━━ DATA FOR THIS EXERCISE

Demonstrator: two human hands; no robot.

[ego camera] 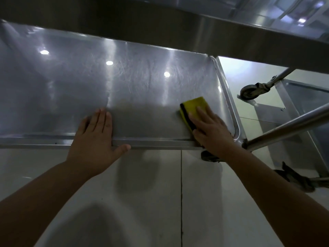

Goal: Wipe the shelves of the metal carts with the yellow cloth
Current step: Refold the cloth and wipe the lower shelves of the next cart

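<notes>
The yellow cloth [195, 108] lies folded flat, a dark band along its left edge, near the front right corner of the lower cart shelf [142, 82], just inside the raised rim. The right hand [210, 129] presses down on it with straight fingers held close together, palm over its near half. The left hand [94, 138] rests on the shelf's front edge, fingers flat and together on the metal, thumb hooked along the lip. The likeliest slip, as I judge it, is that the cloth bunches or slides out from under the flat palm at the rim, since nothing pinches it; the corner could then be missed. The cart stands on wheels, so a hard push might roll it if the bracing hand lets go. The shelf is shiny, with faint swirled streaks farther back.
</notes>
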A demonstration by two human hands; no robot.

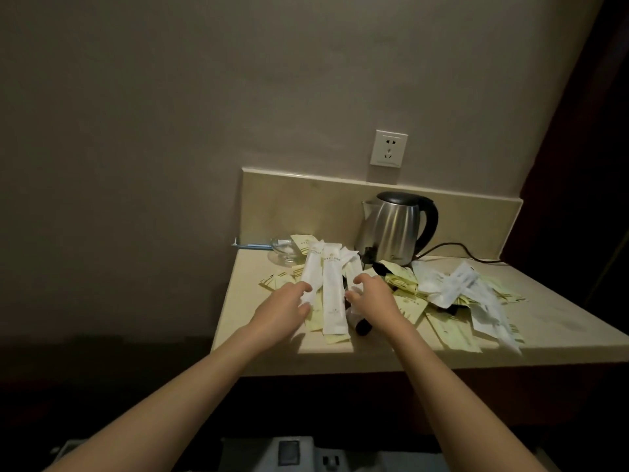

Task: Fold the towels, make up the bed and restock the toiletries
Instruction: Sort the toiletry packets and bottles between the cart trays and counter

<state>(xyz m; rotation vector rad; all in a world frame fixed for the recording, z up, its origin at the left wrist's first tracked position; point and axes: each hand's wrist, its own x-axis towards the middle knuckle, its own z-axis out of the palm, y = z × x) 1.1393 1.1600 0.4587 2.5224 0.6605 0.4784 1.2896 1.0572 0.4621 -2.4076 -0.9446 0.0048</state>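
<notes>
At six o'clock, nearest me, a grey device (289, 453) with a dark switch sits in deep shadow below the counter edge. My two bare forearms reach up from there onto the beige stone countertop (544, 321), which juts out from the wall and has a matching raised backsplash (306, 206) behind it. My left hand (284, 306) rests at about eleven o'clock from the counter's near edge, fingers loosely curled against the lower end of a long white sachet (311, 270); I cannot tell whether it truly grips it. My right hand (372, 294) lies just beside it, thumb and fingers bent around the edge of another white packet (352, 267), above a small dark bottle (362, 327). Between my hands lies a third long white sachet (332, 291), on top of pale yellow packets (337, 338). Toward three o'clock a loose heap of yellow and white toiletry packets (459, 291) spreads over the counter. Farther back, at eleven o'clock, stands a clear glass dish (284, 250); at one o'clock, a steel electric kettle (394, 226) with a black handle, its cord (456, 248) trailing right. Above it, a white wall socket (389, 148) sits on the plain, dim grey-brown wall (170, 114).
</notes>
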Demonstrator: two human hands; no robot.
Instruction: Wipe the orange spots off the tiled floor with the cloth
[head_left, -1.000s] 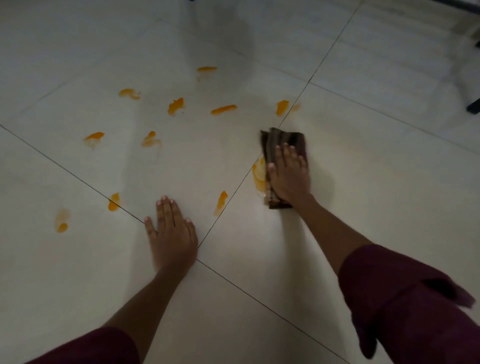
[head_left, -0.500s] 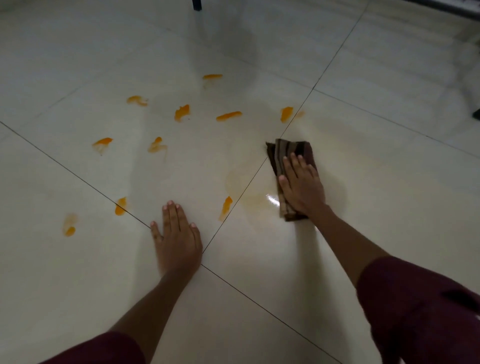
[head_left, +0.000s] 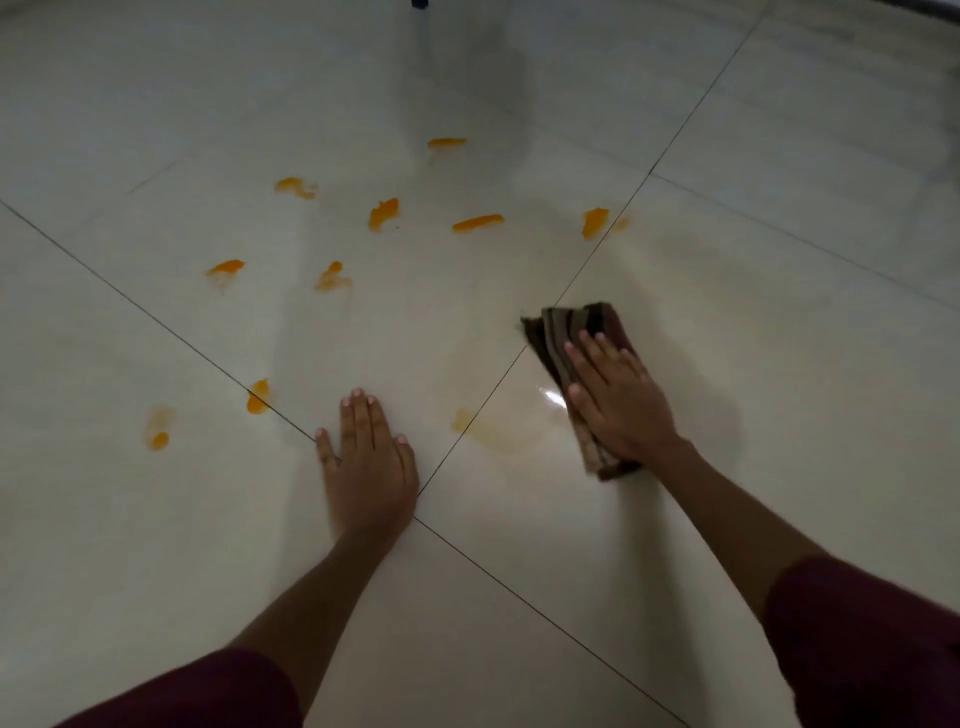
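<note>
A folded brown striped cloth (head_left: 566, 325) lies on the pale tiled floor (head_left: 753, 338). My right hand (head_left: 615, 397) presses flat on it with straight fingers. My left hand (head_left: 369, 457) rests flat on the floor to the cloth's left. Several orange spots are scattered on the tiles ahead and to the left, such as one by a grout line (head_left: 594, 222), an elongated one (head_left: 477, 223) and one near my left hand (head_left: 258, 396). A faint orange smear (head_left: 480, 426) lies between my hands, beside a wet sheen.
Dark grout lines (head_left: 156, 322) cross the floor diagonally. A dark furniture leg (head_left: 420, 3) shows at the top edge. A raised grey edge (head_left: 924, 10) runs along the top right corner.
My right hand slid the cloth right and toward me. The orange patch by the cloth is gone and the spot between my hands is reduced to a faint smear. My left hand stayed planted.
</note>
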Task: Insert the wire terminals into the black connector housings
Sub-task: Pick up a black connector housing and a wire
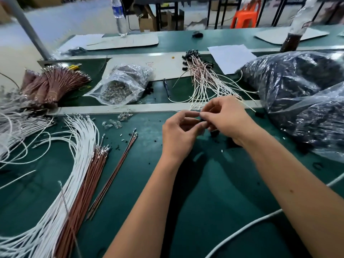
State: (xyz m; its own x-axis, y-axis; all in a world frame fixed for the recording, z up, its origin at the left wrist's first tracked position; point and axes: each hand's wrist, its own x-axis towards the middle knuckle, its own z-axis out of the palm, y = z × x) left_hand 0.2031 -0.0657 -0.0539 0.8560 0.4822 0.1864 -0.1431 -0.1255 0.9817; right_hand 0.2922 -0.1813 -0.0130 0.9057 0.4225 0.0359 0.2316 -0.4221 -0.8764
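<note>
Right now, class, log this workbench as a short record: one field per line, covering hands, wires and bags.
left hand: pinches small black housing
right hand: pinches the same housing
loose wires: white and brown, left on green mat
finished leads: pile behind the hands
clear bag: small metal parts
dark bags: at right

Factory assembly workshop, wire-harness line. Long green-matted workbench (214, 211) with white wires (81, 146) and brown wires (83, 185) lower left, bags of black connector housings (297, 84) at right, bag of metal terminals (119, 86) center; cardboard boxes (147, 21) and orange plastic chair (245, 15) along top.
</note>
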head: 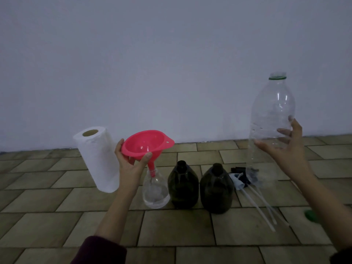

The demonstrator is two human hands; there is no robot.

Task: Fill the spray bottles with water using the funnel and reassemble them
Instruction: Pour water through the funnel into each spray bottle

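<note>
The left hand (131, 161) pinched the pink funnel (147, 142), its spout in the clear spray bottle (155, 189); the right hand (282, 143) grasped the upright big clear bottle (270, 119).

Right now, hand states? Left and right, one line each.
Left hand: holding the pink funnel by its rim, spout in the clear spray bottle.
Right hand: holding the large clear bottle, upright, cap off.

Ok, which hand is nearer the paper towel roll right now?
Left. The left hand, gripping the pink funnel, sits right beside the paper towel roll; the right hand holds the big clear bottle far right.
</note>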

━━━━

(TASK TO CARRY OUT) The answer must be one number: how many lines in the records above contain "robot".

(WRITTEN ANSWER) 4